I know. I get it. I have been you before. You’re racking your brain trying to figure out what it is I have that you don’t. The truth? Probably not much. You’re pretty, you’re smart, you’re whatever-the-fuck. I’m sure you’re a good person, deep down. But based on your recent behavior, one thing you aren’t is mentally stable. And the one thing you don’t have anymore? Him. His attention, his affection, or anything else. So it’s time to give up.
Things don’t work out between two people for all kinds of reasons. Maybe he got bored and didn’t feel the spark anymore. Maybe your hometowns are too far apart, your eyes are too far apart, your hair is the wrong color, the sex was mediocre, or his Little thinks you’re annoying. Maybe his Venus was in retrograde and your astrological signs clashed. Who knows? I certainly don’t. Other than the fact that you have a bad dye job and could afford to lose a few, I don’t even know you and I don’t care to. Things that don’t matter to me? You, the child labor laws in Uganda, and the past. Things that do? Me, MY boyfriend, and the here-and-now.
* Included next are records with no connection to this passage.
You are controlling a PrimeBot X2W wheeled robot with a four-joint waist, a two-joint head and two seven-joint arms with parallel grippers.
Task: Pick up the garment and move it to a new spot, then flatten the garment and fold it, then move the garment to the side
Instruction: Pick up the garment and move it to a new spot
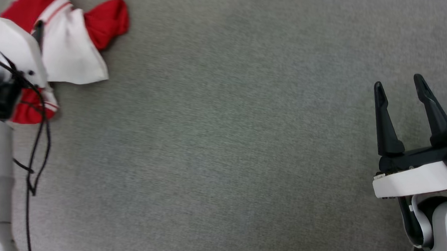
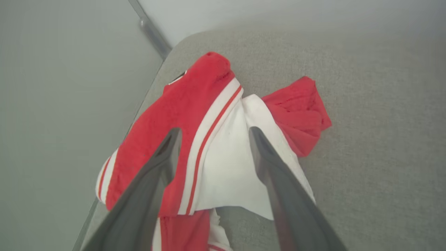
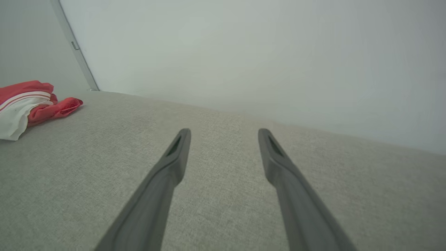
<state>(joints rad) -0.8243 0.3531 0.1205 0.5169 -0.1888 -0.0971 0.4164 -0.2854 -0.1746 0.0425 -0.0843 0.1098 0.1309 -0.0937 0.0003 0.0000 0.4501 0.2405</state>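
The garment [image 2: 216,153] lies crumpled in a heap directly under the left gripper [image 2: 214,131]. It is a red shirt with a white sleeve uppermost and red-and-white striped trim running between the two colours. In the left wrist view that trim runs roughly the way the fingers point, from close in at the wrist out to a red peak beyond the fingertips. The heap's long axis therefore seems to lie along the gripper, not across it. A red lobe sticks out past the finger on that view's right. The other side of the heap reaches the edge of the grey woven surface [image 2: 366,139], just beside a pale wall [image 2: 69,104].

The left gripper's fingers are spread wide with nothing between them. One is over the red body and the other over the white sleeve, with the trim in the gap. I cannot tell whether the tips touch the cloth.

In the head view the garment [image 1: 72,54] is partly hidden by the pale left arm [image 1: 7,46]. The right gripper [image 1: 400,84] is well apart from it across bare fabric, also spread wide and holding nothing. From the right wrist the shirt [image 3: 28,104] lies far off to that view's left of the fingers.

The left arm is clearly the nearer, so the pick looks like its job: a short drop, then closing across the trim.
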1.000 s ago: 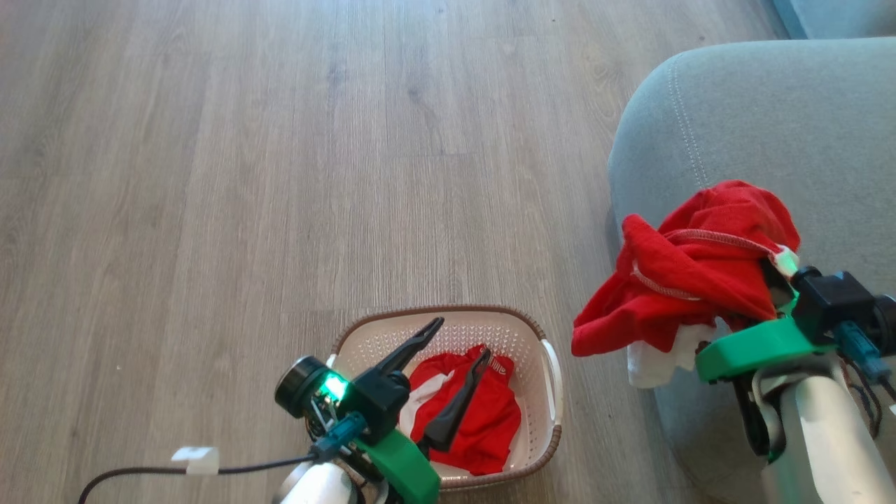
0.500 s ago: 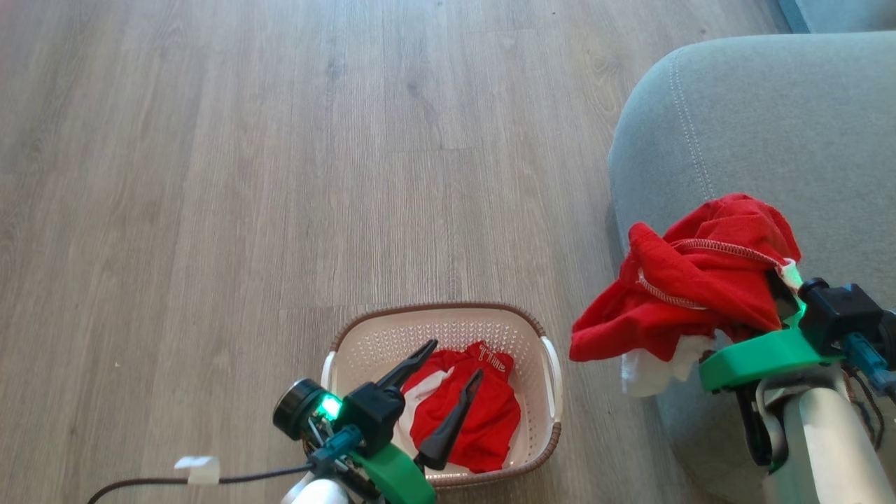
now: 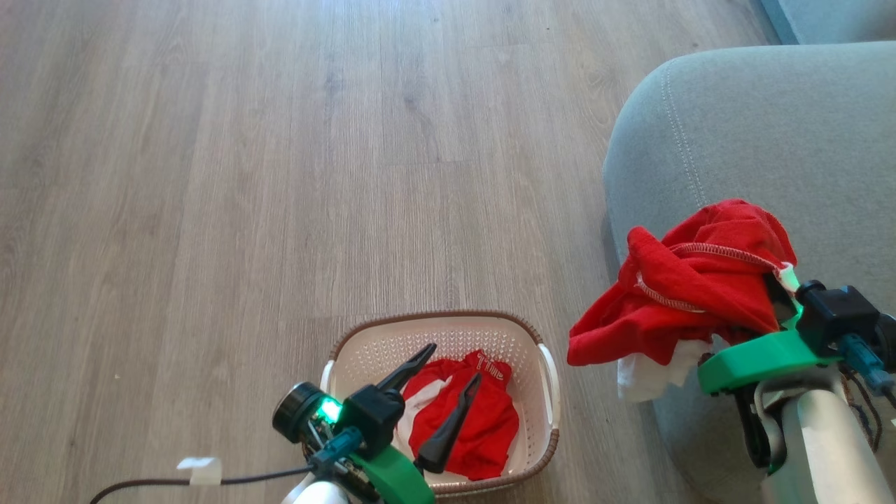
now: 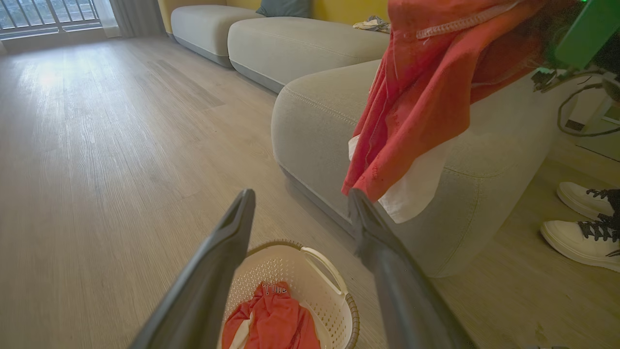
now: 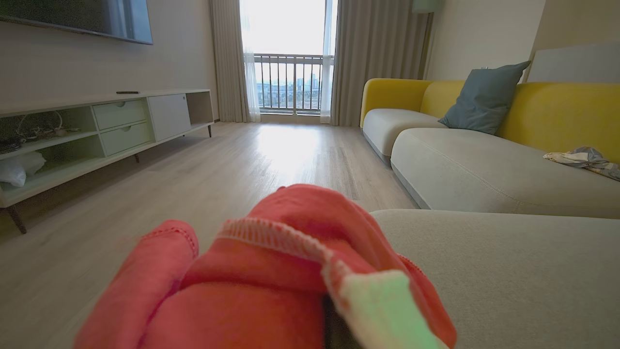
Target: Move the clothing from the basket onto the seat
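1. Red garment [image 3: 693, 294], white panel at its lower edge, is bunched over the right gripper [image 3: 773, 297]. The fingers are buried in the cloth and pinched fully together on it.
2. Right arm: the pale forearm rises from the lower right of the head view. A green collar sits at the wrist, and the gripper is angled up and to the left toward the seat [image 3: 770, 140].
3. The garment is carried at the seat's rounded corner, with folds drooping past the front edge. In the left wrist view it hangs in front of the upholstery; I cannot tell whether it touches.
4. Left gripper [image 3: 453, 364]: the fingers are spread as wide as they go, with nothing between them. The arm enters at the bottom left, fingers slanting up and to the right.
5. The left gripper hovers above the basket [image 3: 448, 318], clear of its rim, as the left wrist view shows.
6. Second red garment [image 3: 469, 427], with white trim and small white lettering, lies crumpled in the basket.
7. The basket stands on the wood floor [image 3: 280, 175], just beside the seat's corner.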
Personally, when a guy is clearly not interested, I cut my losses and move on. I happened to have scored a perfect 10 on the TSM Daddy Issues quiz, meaning I know that I have a lot to offer. If a guy doesn’t see that then it wasn’t meant to be, and there’s another guy just around the corner who will. And if there’s not? Cool, I’ll have fun being single and going out with my girlfriends, so, BYE! It’s called being secure. Go on and try it! Hanging on to what isn’t there anymore makes you look pathetic. Sending e-mails and texts detailing how much you love him makes you look desperate. Anything along the lines of “WHY DON’T YOU LOVE ME!?!?” or “WHAT WOULD MAKE YOU LOVE ME LIKE YOU LOVE HER???” makes you look like a sociopath. Stop it.
Also, here’s the thing……insulting me is not going to bring him back to you. Like I said, WE DON’T KNOW EACH OTHER. You can call me a dumb moron/slut/bitch/whatever other convoluted insult you come up with as much as you want, but it will only make you look bitter, and really mean. I never insulted you, and I genuinely respect what you used to have (although mostly, I respect the fact that it’s over). Like I said, I’ve been in your shoes. I’ve hated perfectly nice girls that I didn’t know solely because they were with my ex. Not good for the psyche, and I didn’t get the guy in the end. Spoiler alert: you won’t either. Pop some Prozac, max out your credit card, do whatever it is you need to do to get over the big split, but leave him alone and quit slandering me. You’re consumed with envy and green is not a good color on you.
So, good luck, and good riddance! BYE!